TASK DESCRIPTION —
Return, exactly and in full, the lines of the records below starting at the one with "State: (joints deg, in" and ending at the one with "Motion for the", and no other lines.

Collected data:
>>>>>

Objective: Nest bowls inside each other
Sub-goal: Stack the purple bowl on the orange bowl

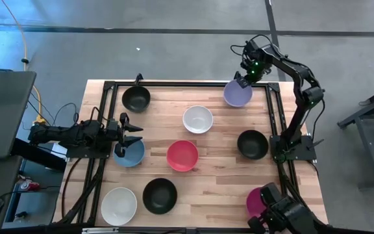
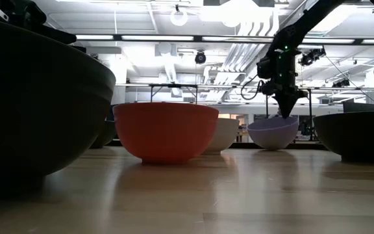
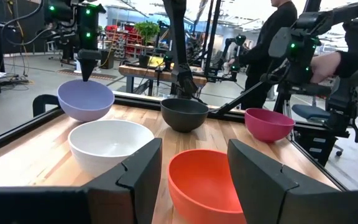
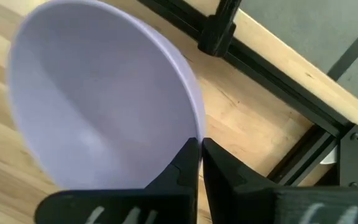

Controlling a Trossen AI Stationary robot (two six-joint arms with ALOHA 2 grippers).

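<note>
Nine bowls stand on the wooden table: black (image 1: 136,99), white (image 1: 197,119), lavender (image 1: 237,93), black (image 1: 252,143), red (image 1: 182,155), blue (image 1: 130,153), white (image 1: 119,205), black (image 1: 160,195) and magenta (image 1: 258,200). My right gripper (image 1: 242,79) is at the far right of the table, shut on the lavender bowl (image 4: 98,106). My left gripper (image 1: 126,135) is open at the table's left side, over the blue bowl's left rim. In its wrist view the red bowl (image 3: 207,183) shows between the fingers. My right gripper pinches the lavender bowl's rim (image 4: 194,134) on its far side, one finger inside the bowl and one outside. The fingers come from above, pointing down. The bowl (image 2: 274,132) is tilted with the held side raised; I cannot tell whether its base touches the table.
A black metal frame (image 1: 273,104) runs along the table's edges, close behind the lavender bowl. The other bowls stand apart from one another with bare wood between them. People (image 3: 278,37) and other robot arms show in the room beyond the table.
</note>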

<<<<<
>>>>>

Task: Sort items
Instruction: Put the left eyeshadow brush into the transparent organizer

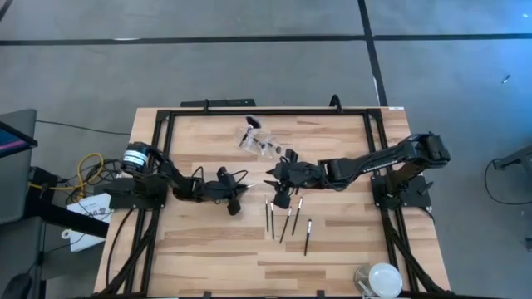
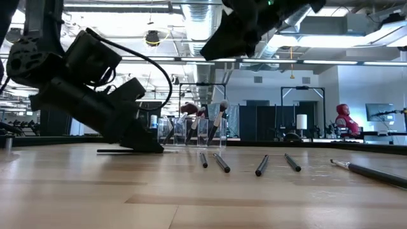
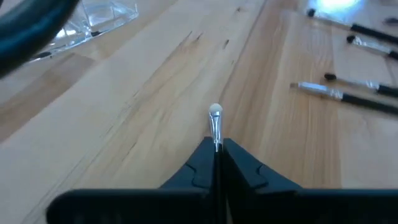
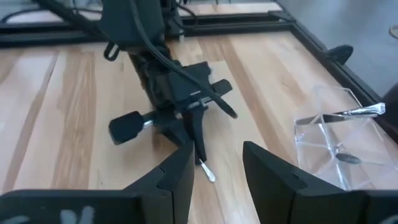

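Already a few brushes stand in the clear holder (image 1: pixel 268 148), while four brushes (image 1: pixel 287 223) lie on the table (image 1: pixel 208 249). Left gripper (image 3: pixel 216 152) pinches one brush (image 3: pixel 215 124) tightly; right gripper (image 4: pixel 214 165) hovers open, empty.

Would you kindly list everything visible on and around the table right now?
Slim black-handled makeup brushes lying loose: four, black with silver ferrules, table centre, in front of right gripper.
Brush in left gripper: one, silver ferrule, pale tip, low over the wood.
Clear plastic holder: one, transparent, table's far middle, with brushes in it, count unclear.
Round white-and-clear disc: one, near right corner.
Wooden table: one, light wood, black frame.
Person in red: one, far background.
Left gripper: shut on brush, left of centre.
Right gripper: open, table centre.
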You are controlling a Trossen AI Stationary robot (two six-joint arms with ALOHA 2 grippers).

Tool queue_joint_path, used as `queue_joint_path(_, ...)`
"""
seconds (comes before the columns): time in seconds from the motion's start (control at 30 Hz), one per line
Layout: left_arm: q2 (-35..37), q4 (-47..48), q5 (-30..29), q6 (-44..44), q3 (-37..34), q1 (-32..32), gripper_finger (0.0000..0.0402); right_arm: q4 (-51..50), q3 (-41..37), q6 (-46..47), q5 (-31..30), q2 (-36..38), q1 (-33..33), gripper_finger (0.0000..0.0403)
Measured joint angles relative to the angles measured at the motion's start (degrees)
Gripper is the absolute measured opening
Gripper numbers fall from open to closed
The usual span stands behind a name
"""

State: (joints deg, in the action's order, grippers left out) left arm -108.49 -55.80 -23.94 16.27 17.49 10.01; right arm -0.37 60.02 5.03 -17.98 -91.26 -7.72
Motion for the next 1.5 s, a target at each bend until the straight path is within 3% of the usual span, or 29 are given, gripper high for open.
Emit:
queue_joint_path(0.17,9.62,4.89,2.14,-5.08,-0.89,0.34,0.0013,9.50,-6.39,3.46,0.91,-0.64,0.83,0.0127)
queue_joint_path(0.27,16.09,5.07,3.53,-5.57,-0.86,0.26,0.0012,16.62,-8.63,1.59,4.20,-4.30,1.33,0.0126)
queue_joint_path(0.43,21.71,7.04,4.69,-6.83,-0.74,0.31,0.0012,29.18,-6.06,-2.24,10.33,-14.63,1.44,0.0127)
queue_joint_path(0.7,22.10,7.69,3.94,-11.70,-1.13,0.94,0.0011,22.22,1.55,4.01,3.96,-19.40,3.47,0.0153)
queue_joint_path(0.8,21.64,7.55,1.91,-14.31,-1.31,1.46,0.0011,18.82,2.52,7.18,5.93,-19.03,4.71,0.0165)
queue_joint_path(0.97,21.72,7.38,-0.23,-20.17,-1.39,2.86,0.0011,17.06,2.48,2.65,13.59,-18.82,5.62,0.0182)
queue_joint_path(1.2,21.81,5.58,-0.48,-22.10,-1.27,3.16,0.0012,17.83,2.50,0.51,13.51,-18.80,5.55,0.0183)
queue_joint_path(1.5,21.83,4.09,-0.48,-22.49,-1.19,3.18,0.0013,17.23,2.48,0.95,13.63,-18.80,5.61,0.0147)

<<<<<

EXERCISE OUTPUT —
State: (joints deg, in the action's order, grippers left out) left arm -108.49 -55.80 -23.94 16.27 17.49 10.01; right arm -0.37 60.02 5.03 -17.98 -91.26 -7.72
Motion for the next 1.5 s, a target at each bend until the straight path is within 3% of the usual span, or 29 are given, gripper high for open.

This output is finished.